Now if $19\ge x\ge 5$ , the last three digits of $(10x-3)^5$ will be $50x-3^5$ , so we perform the calculation

$\frac{\text{Last Three Digits}+3^5}{5}-3=\frac{(50x-3^5)+3^5}{5}-3=10x-3.$

As an example, if we wish to find the fifth root of $8,587,340,257$ , we take the last three digits, $257$ , and using the formula above get $\frac{257+3^5}{5}-3=97$ , which is indeed the fifth root.

However, if $0\le x\le 4$ , then $50x-3^5<0$ , and therefore the last three digits will be $(50x-3^5+1000)$ . In this case, we subtract $1000$ from our initial calculation to get:

$\frac{\text{Last Three Digits}-1000+3^5}{5}-3.$

As an example, if we want to find the fifth root of $69,343,957$ , since $957+3^5>1000$ , we use the calculation from the second case to get a fifth root of $\frac{957-1000+3^5}{5}-3=37.$

Units digit 9 case

Finally, if a number ends in a $9$ , then it can be represented in the form $10x-1$ , where $0\le x\le 19$ . By the same logic as before, we see that

$(10x-1)^5\equiv \binom{5}{4}\cdot 10x\cdot (-1)^4+\binom{5}{5}\cdot (-1)^5\pmod{1000}\equiv 50x-1\pmod{1000}.$

Therefore, to recover the original number, we can perform the following calculation:

$\frac{\text{Last Three Digits}+1}{5}-1=\frac{50x-1+1}{5}-1=10x-1$ .

As an example, if we want to find the fifth root of $282,475,249$ , we take the last three digits, $249$ , and perform the calculation above to get a fifth root of $\frac{249+1}{5}-1=49$ .

Practice Problems

Here are some practice problems to test out your understanding of this method. I highly recommend reviewing the sections above as you work through these tricky examples!
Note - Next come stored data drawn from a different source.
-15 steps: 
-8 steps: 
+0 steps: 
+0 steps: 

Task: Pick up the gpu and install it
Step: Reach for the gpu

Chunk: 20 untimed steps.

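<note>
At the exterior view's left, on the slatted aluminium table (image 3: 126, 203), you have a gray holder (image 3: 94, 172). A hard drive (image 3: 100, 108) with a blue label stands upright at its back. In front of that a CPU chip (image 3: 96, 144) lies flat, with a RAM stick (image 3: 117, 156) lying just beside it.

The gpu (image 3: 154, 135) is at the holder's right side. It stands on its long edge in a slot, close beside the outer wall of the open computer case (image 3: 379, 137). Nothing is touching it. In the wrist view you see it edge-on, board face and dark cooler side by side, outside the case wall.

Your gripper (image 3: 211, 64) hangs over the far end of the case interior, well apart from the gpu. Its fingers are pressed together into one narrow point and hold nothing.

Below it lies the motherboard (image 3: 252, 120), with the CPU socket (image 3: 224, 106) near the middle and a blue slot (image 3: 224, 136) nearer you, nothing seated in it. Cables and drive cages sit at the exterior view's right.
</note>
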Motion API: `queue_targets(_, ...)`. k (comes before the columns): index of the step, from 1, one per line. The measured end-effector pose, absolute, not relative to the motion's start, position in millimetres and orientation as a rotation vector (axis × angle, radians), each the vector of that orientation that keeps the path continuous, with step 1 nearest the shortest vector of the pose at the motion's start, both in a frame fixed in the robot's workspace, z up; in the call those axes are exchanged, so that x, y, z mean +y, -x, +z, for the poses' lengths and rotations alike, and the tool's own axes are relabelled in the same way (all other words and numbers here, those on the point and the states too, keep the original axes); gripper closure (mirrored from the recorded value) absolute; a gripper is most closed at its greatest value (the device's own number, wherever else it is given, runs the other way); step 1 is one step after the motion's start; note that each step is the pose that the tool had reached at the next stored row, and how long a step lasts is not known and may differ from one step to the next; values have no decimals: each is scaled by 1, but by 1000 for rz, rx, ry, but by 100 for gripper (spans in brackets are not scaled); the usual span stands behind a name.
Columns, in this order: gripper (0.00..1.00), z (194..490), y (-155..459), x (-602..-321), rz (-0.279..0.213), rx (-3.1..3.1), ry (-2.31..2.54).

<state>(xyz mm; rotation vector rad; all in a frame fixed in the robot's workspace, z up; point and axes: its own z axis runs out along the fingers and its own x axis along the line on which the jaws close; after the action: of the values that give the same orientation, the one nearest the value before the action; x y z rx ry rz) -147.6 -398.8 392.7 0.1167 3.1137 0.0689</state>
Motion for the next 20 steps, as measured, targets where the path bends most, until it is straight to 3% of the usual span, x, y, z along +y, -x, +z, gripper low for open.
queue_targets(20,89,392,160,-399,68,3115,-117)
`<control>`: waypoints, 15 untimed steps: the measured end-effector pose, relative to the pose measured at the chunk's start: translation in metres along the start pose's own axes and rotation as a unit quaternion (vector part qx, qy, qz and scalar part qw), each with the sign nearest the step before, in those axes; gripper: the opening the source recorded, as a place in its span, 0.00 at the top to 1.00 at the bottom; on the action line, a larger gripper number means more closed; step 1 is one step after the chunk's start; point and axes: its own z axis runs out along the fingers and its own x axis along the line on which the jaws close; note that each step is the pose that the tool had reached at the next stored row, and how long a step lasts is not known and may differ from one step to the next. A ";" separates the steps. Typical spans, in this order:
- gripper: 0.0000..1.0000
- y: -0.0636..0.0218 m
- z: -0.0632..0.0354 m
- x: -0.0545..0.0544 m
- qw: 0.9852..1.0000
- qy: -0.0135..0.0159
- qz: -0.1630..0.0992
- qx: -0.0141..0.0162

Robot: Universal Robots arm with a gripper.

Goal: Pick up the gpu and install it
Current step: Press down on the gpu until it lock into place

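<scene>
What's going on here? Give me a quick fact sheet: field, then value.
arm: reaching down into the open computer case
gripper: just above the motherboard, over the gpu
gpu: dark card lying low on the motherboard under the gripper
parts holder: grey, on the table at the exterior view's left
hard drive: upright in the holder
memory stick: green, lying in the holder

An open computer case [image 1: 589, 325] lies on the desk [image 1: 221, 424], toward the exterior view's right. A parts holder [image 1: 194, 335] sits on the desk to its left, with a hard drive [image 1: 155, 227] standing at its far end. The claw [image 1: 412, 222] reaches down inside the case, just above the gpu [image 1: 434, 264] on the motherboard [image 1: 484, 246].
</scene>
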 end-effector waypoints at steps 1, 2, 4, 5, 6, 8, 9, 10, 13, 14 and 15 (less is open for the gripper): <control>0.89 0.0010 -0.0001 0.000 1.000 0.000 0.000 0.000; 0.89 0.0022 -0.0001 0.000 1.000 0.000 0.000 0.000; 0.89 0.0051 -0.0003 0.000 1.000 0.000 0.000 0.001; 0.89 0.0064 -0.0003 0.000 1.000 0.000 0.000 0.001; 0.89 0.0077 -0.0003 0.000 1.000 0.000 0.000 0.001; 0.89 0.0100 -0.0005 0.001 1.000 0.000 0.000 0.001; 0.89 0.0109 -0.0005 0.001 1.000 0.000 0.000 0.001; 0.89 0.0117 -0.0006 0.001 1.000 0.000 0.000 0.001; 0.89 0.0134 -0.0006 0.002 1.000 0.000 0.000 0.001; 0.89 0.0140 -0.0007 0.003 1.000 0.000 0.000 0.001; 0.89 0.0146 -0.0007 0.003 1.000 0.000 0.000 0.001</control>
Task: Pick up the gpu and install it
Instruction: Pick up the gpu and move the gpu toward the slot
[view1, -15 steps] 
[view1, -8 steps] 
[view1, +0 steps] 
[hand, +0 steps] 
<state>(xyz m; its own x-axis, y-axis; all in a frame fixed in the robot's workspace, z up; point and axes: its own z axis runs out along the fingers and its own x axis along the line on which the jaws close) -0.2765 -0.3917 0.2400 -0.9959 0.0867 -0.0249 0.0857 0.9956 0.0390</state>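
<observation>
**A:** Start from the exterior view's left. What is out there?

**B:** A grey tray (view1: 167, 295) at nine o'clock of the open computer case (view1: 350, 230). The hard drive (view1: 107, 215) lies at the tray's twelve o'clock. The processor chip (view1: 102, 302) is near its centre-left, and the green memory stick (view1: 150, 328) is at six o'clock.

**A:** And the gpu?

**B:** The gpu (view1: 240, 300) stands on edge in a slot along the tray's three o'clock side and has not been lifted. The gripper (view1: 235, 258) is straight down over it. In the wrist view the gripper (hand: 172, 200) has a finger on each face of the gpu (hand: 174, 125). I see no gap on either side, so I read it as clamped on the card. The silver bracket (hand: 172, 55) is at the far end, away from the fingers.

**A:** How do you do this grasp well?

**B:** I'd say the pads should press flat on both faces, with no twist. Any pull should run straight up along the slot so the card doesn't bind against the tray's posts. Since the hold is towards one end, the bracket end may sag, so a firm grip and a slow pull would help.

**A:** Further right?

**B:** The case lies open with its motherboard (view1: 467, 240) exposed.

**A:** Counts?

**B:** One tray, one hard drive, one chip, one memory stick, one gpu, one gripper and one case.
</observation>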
As a hint, pay attention tot he last three digits!

Find the fifth root of $161,051$ .
Find the fifth root of $6,436,343$ .
Find the fifth root of $90,224,199$ .
Find the fifth root of $14,348,907$ .
Find the fifth root of $16,850,581,551$ .
Find the fifth root of $41,615,795,893$ .

Generalizing to larger numbers

This trick will work for all odd fifth powers ending in a $1,3,7,$ or $9$ up until $200^5=3.2 \cdot 10^{11}$ . If we start with a number between $200$ and $400$ , then the range for the fifth power is between $3.2\cdot 10^{11}$ and $1.024\cdot 10^{13}$ . In this case, we can use the same trick as above, to get a number between $1$ and $200$ , and then add $200$ to the final result.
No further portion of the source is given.